Customer Churn Prediction and Retention Analysis
About
This notebook analyzes customer churn using the IBM Telco Customer Churn dataset. The project follows a complete data science workflow including data loading, data cleaning, exploratory data analysis, visualization, feature engineering, model training, model evaluation, and business recommendation generation.
The dataset contains telecom customer information such as tenure, contract type, monthly charges, total charges, payment method, internet service, tech support, online security, and churn status. The goal of the project is to identify which customer groups are more likely to leave and build a simple machine learning model to predict churn risk.
Key insights showed that churn was higher among month-to-month contract customers, newer customers, electronic check users, fiber optic internet users, and customers with higher monthly charges. The final recommendation is to target these high-risk groups with onboarding support, loyalty offers, contract upgrade incentives, and proactive customer service.

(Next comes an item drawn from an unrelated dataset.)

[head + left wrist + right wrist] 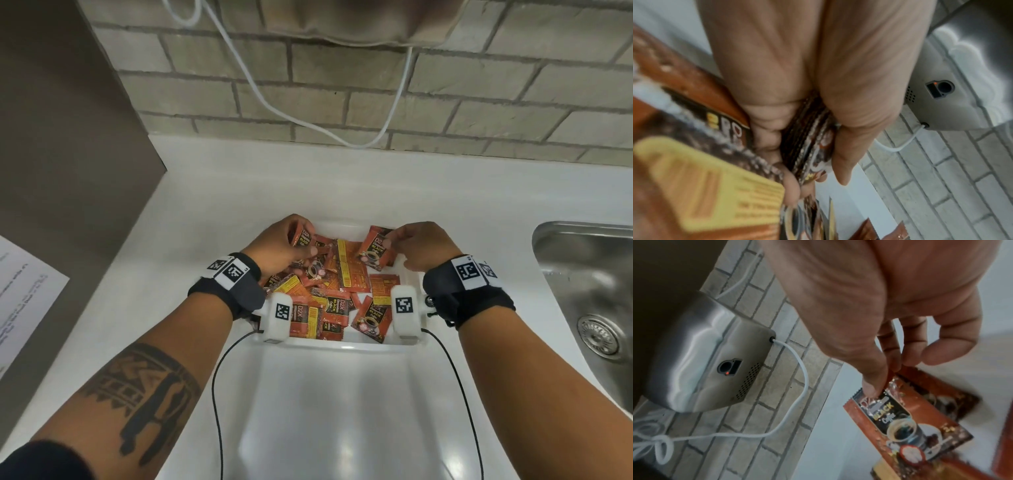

The data source used for this project is the IBM Telco Customer Churn dataset. The dataset is publicly available and contains customer-level telecom data, including demographic information, account details, subscribed services, billing information, and whether the customer churned.
The dataset originally had 7,043 rows and 21 columns. Important variables included tenure, Contract, MonthlyCharges, TotalCharges, PaymentMethod, InternetService, TechSupport, OnlineSecurity, and Churn. I chose this dataset because customer churn is a practical business problem, and the dataset supports both exploratory analysis and machine learning classification.